B. No Claims. To the knowledge of NEG, except with respect to such
matters that would not, if determined adversely to NEG, have a material
adverse effect on NEG or its ability to perform its obligations hereunder
(i) NEG is not in default under any applicable laws or under any order of
any court or governmental administrative body having jurisdiction, (ii)
there are no claims, actions, suits or proceedings, pending or threatened,
against NEG at law or in equity, or before or by any administrative body
having jurisdiction, and (iii) no notice of any claim, action, suit or
proceeding, whether pending or threatened, has been received. To the
knowledge of NEG, there is no claim, litigation, action, suit or
proceeding, administrative or judicial, pending or threatened, which seeks
to restrain or seeks damages in connection with the consummation of the
transactions contemplated herein.
C. Personnel. Except with respect to third-party legal, accounting,
consulting and other services contemplated herein, NEG has, and at all
times during the term of this Agreement shall have in its employ or
available to it, personnel sufficient to enable it to perform its
obligations hereunder.
5.2 Representations and Warranties of TransTexas. TransTexas represents
and warrants to NEG that the following are, and at all times during the term of
this Agreement shall remain, true and correct; provided it is specifically
understood and agreed that the representations and warranties contained herein
are subject to the jurisdiction, future orders and decrees of the Bankruptcy
Court.
A. Organization and Authority. TransTexas has all requisite power and
capacity, is under no legal restraint, and has all necessary authority to
enter into this Agreement and perform its obligations hereunder subject,
however, to Bankruptcy Court approval. TransTexas is a corporation duly
organized and constituted and existing under the laws of the State of
Delaware and is qualified to conduct business in each of the jurisdictions
in which such qualification is necessary to perform its obligations
hereunder. The Agreement has been duly executed and delivered by
TransTexas, and the execution and delivery of this Agreement, the
consummation of the transactions contemplated hereby and the compliance by
TransTexas with the terms of this Agreement do not and will not conflict
with or result in a breach of any terms of, or constitute a default under,
the Articles of Incorporation or Bylaws of TransTexas or any other material
agreement, instrument, writ, order, judgment or decree to which TransTexas
is a party or is subject or by which it is bound.
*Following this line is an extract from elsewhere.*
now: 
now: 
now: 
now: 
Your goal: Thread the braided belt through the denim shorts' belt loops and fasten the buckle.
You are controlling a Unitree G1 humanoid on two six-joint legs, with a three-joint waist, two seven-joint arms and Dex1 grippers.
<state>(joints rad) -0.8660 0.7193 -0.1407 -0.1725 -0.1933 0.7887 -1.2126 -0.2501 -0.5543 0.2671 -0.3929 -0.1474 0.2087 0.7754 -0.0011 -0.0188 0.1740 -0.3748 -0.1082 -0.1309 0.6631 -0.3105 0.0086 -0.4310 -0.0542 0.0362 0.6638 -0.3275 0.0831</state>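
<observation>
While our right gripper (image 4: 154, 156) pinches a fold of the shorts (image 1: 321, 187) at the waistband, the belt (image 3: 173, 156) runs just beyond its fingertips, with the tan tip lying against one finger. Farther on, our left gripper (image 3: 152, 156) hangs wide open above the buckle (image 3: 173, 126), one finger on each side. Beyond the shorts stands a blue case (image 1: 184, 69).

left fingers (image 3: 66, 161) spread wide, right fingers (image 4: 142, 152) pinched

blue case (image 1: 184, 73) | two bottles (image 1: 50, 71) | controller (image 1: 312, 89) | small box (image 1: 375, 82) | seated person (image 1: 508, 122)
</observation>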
This Agreement
constitutes a valid obligation of TransTexas enforceable in accordance with
its terms except as limited by bankruptcy, insolvency, reorganization or
other such laws concerning the rights of creditors.
ARTICLE VI
INDEMNIFICATION
6.1 Indemnification by NEG. NEG hereby agrees to defend, indemnify and
hold harmless TransTexas and its officers, directors, shareholders, employees,
agents and Affiliates (collectively, the "TransTexas Indemnitees") to the
fullest extent permitted under (i) the Certificate of Incorporation and Bylaws
of TransTexas and (ii) the laws of the State of Delaware, from any and all
threatened or actual claims, demands, causes of action, suits, proceedings,
losses, damages, fines, penalties, liabilities, costs and expenses of any
nature, including attorneys' fees and court costs (collectively, "Claims"),
sustained or incurred by or asserted against the TransTexas Indemnitees arising
from (i) the breach of this Agreement by NEG; and (ii) the gross negligence,
illegal conduct or willful misconduct of NEG in connection with the rendering of
the Services.
6.2 Indemnification by TransTexas. TransTexas hereby agrees to defend,
indemnify and hold harmless NEG and its officers, directors, shareholders,
employees, agents and Affiliates (collectively, the "NEG Indemnitees") to the
fullest extent permitted under (i) the Certificate of Incorporation and Bylaws
of TransTexas, (ii) the laws of the State of Delaware, and (iii) any order of
the Bankruptcy Court providing indemnification of persons engaged in the
bankruptcy proceeding from any and all threatened or actual Claims sustained or
incurred by or asserted against the NEG Indemnitees arising from (a) the breach
of this Agreement by TransTexas or (b) NEG's performance of the Services, except
to the extent TransTexas is entitled to indemnification with respect thereto
from NEG pursuant to Section 6.1 above.
6.3 Indemnification Procedures. A Party requesting indemnification
pursuant to this Article VI (the "Indemnified Party") shall promptly give notice
to the Party from whom indemnification is sought (the "Indemnifying Party");
provided that the failure to give such notice shall not affect the Indemnified
Party's
right to indemnification, except to the extent that the Indemnifying Party is
prejudiced in its ability to defend the Claim for which indemnification is
sought, and in the event of any claim resulting from a claim or legal proceeding
by a third party, the Indemnifying Party shall defend such Claim by counsel
selected by the Indemnifying Party (provided that such counsel shall be
reasonably satisfactory to the Indemnified Party), and the Indemnifying Party
shall pay all expenses therefor. The Indemnified Party may, at its own expense,
employ separate counsel and participate in defense of such Claims.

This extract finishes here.